Beh, si, probabilmente si in generale.
La mia domanda è personale. Mi chiedo se esista ancora la possibilità di amare e di essere amato ancora oggi.
Personalmente credo di non essere innamorato da 4 anni. Da quando ho chiuso la mia ultima vera “storia”.
Sono passati 4 anni in cui ho fatto di tutto per cercare qualcuno da amare e che mi amasse a mia volta. La maggior parte delle volte le altre persone non si sono fermate. Solo una volta sono inciampato in una persona che non voleva lasciarmi andare ma era una situazione piuttosto malata ed era più l’idea di stare con qualcuno che Amore.
Mi capita di tanto in tanto di vedere film o serie in cui due persone si stringono la mano, si abbracciano, si perdono l’una nell’altra.
Quello che mi capita di pensare guardando queste immagini è: a me ormai non capiterà mai più. Ho provato, ho veramente amato molti dei miei ex, ma ora, ormai, ogni nave è salpata e ogni treno è partito.
Il mio psicoterapeuta sostiene che non sia vero, e che a 36 anni non è un pensiero che dovrebbe albergare in me.
Ovviamente lo fa in maniera bonaria. E lo capisco. Lui è molto supportivo e lo capisco.
Però ciò non toglie, soprattutto da quando sono a Berlino, che non riesco mai a superare il primo appuntamento o la prima settimana di frequentazione. E tutto questo è deprimente.

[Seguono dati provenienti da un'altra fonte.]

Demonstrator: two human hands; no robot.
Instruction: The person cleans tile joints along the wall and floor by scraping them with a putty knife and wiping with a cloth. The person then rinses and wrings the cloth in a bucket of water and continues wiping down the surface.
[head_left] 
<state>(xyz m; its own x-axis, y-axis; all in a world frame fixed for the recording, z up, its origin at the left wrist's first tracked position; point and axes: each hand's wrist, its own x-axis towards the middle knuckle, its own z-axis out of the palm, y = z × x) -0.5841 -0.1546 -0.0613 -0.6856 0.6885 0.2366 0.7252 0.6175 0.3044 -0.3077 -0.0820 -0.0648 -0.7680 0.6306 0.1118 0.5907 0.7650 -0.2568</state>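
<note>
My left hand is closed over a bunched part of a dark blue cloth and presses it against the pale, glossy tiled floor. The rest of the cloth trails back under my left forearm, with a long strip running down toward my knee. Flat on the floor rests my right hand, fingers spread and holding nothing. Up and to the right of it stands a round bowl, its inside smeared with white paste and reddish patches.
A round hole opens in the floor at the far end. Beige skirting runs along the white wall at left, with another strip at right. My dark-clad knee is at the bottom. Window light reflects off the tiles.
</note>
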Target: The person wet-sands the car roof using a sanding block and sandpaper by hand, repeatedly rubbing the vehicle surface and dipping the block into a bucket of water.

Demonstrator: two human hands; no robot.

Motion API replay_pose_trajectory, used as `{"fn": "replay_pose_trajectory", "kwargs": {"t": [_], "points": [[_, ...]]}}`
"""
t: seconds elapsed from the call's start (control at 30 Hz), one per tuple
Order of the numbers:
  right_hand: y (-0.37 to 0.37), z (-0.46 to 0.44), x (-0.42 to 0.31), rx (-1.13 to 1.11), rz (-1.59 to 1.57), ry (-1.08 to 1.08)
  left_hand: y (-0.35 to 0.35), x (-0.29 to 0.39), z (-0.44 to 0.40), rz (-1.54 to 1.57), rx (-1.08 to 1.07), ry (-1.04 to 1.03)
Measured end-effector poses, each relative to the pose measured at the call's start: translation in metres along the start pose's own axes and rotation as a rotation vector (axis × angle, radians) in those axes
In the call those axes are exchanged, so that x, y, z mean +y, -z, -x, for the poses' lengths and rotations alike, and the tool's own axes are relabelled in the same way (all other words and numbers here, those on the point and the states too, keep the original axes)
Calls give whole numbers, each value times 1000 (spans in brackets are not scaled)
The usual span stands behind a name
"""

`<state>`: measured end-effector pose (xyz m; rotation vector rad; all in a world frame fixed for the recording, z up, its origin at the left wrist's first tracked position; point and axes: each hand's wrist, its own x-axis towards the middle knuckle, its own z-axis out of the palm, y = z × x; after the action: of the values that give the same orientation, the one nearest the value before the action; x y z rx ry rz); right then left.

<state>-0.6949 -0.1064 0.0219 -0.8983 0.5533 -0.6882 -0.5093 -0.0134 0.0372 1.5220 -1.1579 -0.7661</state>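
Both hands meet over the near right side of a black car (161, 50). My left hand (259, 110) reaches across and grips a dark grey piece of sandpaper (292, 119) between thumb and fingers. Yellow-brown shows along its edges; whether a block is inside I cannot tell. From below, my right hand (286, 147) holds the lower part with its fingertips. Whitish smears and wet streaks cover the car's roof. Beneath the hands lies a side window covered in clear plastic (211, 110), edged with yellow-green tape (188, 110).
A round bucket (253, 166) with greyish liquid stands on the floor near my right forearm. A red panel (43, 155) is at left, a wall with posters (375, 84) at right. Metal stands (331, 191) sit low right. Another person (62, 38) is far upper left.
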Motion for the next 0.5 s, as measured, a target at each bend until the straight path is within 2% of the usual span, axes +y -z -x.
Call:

Esistono una serie di questioni legati a varie cose che ho trovato:
- La sindrome da “ape maya”: il desiderio spasmodico, insano a mio avviso, di voler prendere ogni occasione, assaggiare ogni fiore della prateria dimostrando una bulimia sessuale.
- La sindrome da “c’è sempre qualcosa di migliore che potrebbe accadermi”: esci con qualcuno, ti piace, ma pensi che avrai occasione di conoscere qualcuno di meglio. La ricerca non si assesta mai. Prosegue e continua e si diventa accumulatori seriali di appuntamenti. Senza mai fermarsi a conoscere davvero qualcuno.
Queste due sindromi che ho notato sono originate entrambe, a mio parere, dal problema di sentirsi bene e all’altezza. A un primo appuntamento, o ai primi, si cerca sempre di dare il meglio di se. Di performare un ruolo in cui mettiamo in mostra le cose belle che abbiamo e che sappiamo. Dopo, nel lungo termine, dovremmo dimostrare all’altro che abbiamo anche cose di cui non andiamo fieri, siamo magari pigri, svogliati, o semplicemente possiamo anche essere noiosi.
Usiamo dunque l’altro, per ricordarci e vederci attraverso i loro occhi come vincenti, validi, capaci e interessanti. Quando però si avvicinano troppo, quando vogliono o vorrebbero vedere di più, ci sottraiamo perchè quelle altre parti noi non vogliamo vederle.
Ora, io probabilmente ho molta sfortuna e capito con gente del genere. Ma temo che la sindrome di vetrina da social in cui si mostra solo il bello, solo le figate che facciamo, ci porta anche nei rapporti umani a stare in quei rapporti in cui risultiamo vincenti e fuggiamo dalle cose che ci costringono o ci porterebbero a confrontarci con noi stessi e magari fermarci a vedere, contemplare ciò che non ci piace e, peggio ancora, cercare di porre rimedio.
Sarebbe opportuno ma comporta sacrificio e sofferenza per raggiungere il proprio risultato. Conviene, a molti, lasciare le zone ombra all’oblio e farsi vedere solo per il lato luce.
Ma serve tutto questo?
Io mi sento un alieno in questa narrazione sociale odierna. Sono diverso, e amo andare a fondo alle cose, meditarci, sporcarmici, assaggiare tutto e poi capire cosa è buono e cosa no.
Non nascondo che sia stancante, ma mi sento molto solo in questo modo di vivere. Vi capita? Sbaglio?